* What you should do
Please repeat all the entries. Nothing may differ.

[[ Dataset records open ]]

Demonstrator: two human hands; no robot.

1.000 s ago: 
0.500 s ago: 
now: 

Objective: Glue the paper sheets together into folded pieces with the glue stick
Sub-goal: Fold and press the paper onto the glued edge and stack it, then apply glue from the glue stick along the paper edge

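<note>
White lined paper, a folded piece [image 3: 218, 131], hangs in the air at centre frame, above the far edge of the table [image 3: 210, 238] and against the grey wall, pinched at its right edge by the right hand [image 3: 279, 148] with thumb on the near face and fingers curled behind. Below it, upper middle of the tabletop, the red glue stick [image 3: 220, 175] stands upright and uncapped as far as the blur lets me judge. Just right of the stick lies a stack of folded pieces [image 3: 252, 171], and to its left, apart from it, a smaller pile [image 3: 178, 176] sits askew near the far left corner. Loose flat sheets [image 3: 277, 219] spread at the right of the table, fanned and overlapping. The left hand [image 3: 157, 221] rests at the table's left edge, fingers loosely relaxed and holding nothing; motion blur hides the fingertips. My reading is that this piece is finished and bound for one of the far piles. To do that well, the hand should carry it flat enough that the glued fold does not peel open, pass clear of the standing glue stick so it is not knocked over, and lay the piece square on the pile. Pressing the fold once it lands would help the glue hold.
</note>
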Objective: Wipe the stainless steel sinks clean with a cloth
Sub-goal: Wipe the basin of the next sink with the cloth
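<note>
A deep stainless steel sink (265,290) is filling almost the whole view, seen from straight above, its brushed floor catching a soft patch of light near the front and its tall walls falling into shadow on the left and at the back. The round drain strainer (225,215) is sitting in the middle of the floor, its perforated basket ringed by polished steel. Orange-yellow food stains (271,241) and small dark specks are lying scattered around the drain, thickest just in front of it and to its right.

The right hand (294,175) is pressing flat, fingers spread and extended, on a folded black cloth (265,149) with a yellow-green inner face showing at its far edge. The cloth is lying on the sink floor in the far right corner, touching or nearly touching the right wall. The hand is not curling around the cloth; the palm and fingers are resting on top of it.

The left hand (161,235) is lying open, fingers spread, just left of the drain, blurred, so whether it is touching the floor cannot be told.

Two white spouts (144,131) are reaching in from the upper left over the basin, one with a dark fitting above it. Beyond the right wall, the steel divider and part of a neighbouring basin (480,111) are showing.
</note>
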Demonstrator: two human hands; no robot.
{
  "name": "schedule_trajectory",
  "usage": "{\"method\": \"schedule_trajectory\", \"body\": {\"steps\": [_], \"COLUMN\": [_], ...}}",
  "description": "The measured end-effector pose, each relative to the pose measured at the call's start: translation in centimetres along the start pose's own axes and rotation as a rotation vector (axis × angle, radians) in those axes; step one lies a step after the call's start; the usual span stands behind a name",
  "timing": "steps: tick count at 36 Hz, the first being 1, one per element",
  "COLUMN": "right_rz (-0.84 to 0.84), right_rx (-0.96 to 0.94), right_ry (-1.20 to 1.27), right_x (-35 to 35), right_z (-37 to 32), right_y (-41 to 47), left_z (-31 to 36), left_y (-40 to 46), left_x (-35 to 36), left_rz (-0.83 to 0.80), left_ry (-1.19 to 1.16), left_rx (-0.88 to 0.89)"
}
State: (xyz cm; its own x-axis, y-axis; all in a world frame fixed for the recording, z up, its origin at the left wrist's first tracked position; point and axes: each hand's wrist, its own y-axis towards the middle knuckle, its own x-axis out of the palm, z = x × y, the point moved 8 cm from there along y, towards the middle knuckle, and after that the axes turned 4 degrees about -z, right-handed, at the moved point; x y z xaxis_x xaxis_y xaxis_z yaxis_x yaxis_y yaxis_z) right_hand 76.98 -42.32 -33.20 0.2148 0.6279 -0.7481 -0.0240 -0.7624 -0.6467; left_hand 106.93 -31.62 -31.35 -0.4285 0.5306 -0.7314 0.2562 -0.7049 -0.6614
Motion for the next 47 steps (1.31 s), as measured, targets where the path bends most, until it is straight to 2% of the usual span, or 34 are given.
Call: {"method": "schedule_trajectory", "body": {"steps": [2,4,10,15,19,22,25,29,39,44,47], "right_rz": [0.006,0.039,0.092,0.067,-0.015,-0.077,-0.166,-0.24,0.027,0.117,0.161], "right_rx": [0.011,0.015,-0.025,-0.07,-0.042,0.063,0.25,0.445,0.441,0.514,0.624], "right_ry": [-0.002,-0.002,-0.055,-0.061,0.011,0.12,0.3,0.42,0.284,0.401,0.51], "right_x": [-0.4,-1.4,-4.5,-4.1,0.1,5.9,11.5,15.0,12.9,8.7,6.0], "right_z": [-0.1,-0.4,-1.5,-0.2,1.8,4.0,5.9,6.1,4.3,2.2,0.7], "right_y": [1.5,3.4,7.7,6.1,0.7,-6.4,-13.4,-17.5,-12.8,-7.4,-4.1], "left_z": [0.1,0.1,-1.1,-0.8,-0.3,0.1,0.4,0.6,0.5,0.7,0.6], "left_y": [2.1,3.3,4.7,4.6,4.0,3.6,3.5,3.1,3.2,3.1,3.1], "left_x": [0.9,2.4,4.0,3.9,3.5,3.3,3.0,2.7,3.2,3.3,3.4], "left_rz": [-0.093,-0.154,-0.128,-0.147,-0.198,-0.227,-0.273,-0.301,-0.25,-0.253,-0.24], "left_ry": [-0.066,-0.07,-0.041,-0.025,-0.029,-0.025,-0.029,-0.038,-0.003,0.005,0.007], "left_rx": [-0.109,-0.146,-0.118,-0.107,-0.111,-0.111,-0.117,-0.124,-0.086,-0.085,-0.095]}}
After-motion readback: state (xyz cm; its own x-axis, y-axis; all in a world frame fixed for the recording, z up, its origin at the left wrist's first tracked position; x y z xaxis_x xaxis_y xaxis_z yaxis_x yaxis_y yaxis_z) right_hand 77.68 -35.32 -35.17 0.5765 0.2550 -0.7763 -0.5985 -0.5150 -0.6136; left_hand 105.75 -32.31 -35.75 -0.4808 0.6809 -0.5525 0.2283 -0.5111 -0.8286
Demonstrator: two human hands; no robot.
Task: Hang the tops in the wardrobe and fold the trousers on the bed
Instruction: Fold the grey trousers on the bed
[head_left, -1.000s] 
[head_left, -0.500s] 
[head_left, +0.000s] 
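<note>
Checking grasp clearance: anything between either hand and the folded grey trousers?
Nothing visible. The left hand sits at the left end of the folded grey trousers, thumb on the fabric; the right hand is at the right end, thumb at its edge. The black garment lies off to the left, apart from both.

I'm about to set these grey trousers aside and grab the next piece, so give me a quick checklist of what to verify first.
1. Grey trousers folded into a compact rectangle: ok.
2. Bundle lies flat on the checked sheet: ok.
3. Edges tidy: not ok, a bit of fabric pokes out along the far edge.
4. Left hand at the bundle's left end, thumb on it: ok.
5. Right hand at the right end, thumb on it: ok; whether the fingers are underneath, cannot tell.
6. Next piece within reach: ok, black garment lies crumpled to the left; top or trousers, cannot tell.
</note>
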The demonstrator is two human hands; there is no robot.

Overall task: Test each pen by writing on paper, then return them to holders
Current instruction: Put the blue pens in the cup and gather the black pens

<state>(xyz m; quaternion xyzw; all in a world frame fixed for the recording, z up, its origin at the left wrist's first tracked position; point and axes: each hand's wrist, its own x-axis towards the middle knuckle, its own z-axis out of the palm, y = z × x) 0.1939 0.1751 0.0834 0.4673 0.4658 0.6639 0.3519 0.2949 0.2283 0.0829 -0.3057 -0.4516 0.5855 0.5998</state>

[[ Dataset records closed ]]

* Answer
Demonstrator: two human hands; no robot.

1.000 s ago: 
0.500 s ago: 
now: 

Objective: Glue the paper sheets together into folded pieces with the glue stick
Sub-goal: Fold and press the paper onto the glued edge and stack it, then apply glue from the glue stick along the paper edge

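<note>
White lined paper, a folded piece [image 3: 218, 131], hangs in the air at centre frame, above the far edge of the table [image 3: 210, 238] and against the grey wall, pinched at its right edge by the right hand [image 3: 279, 148] with thumb on the near face and fingers curled behind. Below it, upper middle of the tabletop, the red glue stick [image 3: 220, 175] stands upright and uncapped as far as the blur lets me judge. Just right of the stick lies a stack of folded pieces [image 3: 252, 171], and to its left, apart from it, a smaller pile [image 3: 178, 176] sits askew near the far left corner. Loose flat sheets [image 3: 277, 219] spread at the right of the table, fanned and overlapping. The left hand [image 3: 157, 221] rests at the table's left edge, fingers loosely relaxed and holding nothing; motion blur hides the fingertips. My reading is that this piece is finished and bound for one of the far piles. To do that well, the hand should carry it flat enough that the glued fold does not peel open, pass clear of the standing glue stick so it is not knocked over, and lay the piece square on the pile. Pressing the fold once it lands would help the glue hold.
</note>
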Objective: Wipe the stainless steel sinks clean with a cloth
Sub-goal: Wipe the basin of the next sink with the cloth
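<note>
A deep stainless steel sink (265,290) is filling almost the whole view, seen from straight above, its brushed floor catching a soft patch of light near the front and its tall walls falling into shadow on the left and at the back. The round drain strainer (225,215) is sitting in the middle of the floor, its perforated basket ringed by polished steel. Orange-yellow food stains (271,241) and small dark specks are lying scattered around the drain, thickest just in front of it and to its right.

The right hand (294,175) is pressing flat, fingers spread and extended, on a folded black cloth (265,149) with a yellow-green inner face showing at its far edge. The cloth is lying on the sink floor in the far right corner, touching or nearly touching the right wall. The hand is not curling around the cloth; the palm and fingers are resting on top of it.

The left hand (161,235) is lying open, fingers spread, just left of the drain, blurred, so whether it is touching the floor cannot be told.

Two white spouts (144,131) are reaching in from the upper left over the basin, one with a dark fitting above it. Beyond the right wall, the steel divider and part of a neighbouring basin (480,111) are showing.
</note>
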Demonstrator: two human hands; no robot.
{
  "name": "schedule_trajectory",
  "usage": "{\"method\": \"schedule_trajectory\", \"body\": {\"steps\": [_], \"COLUMN\": [_], ...}}",
  "description": "The measured end-effector pose, each relative to the pose measured at the call's start: translation in centimetres along the start pose's own axes and rotation as a rotation vector (axis × angle, radians) in those axes; step one lies a step after the call's start; the usual span stands behind a name",
  "timing": "steps: tick count at 36 Hz, the first being 1, one per element",
  "COLUMN": "right_rz (-0.84 to 0.84), right_rx (-0.96 to 0.94), right_ry (-1.20 to 1.27), right_x (-35 to 35), right_z (-37 to 32), right_y (-41 to 47), left_z (-31 to 36), left_y (-40 to 46), left_x (-35 to 36), left_rz (-0.83 to 0.80), left_ry (-1.19 to 1.16), left_rx (-0.88 to 0.89)"
}
State: (xyz cm; its own x-axis, y-axis; all in a world frame fixed for the recording, z up, its origin at the left wrist's first tracked position; point and axes: each hand's wrist, its own y-axis towards the middle knuckle, its own x-axis out of the palm, z = x × y, the point moved 8 cm from there along y, towards the middle knuckle, and after that the axes turned 4 degrees about -z, right-handed, at the moved point; x y z xaxis_x xaxis_y xaxis_z yaxis_x yaxis_y yaxis_z) right_hand 76.98 -42.32 -33.20 0.2148 0.6279 -0.7481 -0.0240 -0.7624 -0.6467; left_hand 106.93 -31.62 -31.35 -0.4285 0.5306 -0.7314 0.2562 -0.7049 -0.6614
Motion for the next 47 steps (1.31 s), as measured, targets where the path bends most, until it is straight to 2% of the usual span, or 34 are given.
Call: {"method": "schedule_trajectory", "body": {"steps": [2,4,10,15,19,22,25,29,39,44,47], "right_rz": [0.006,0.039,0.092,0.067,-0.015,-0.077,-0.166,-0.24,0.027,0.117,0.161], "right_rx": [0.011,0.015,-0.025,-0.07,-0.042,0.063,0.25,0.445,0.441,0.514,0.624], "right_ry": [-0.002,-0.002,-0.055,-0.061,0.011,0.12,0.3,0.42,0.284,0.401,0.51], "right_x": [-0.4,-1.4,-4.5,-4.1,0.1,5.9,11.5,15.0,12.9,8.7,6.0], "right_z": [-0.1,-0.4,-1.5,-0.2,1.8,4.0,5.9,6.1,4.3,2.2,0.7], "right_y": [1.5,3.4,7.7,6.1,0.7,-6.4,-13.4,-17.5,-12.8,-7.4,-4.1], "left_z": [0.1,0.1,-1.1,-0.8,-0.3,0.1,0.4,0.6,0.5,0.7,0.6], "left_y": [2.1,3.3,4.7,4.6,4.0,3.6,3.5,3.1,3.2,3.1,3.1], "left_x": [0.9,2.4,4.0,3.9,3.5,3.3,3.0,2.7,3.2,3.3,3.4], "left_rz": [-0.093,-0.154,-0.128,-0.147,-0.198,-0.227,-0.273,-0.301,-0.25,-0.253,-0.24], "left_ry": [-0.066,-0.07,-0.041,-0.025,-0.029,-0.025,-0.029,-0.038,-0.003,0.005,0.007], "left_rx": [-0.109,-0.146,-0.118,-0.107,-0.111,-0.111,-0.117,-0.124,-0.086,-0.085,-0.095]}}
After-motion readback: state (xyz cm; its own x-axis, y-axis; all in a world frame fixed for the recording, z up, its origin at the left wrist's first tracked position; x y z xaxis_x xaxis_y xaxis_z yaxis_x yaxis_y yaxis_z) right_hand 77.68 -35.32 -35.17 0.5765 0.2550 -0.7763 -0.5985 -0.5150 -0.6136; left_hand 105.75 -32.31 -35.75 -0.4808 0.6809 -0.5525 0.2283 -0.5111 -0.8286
Demonstrator: two human hands; no robot.
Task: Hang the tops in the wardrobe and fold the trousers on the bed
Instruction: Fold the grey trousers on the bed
[head_left, -1.000s] 
[head_left, -0.500s] 
[head_left, +0.000s] 
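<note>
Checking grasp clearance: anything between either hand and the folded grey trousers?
Nothing visible. The left hand sits at the left end of the folded grey trousers, thumb on the fabric; the right hand is at the right end, thumb at its edge. The black garment lies off to the left, apart from both.

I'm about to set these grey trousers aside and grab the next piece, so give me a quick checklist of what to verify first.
1. Grey trousers folded into a compact rectangle: ok.
2. Bundle lies flat on the checked sheet: ok.
3. Edges tidy: not ok, a bit of fabric pokes out along the far edge.
4. Left hand at the bundle's left end, thumb on it: ok.
5. Right hand at the right end, thumb on it: ok; whether the fingers are underneath, cannot tell.
6. Next piece within reach: ok, black garment lies crumpled to the left; top or trousers, cannot tell.
</note>
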The demonstrator is two human hands; there is no robot.

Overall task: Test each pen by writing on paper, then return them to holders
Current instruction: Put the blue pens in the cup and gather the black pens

<state>(xyz m; quaternion xyzw; all in a world frame fixed for the recording, z up, its origin at the left wrist's first tracked position; point and axes: each hand's wrist, its own x-axis towards the middle knuckle, its own z-axis out of the palm, y = z × x) 0.1939 0.1751 0.0834 0.4673 0.4658 0.6639 0.3519 0.2949 0.2283 0.0829 -0.3057 -0.4516 0.5855 0.5998</state>

No additional work remains on the exercise.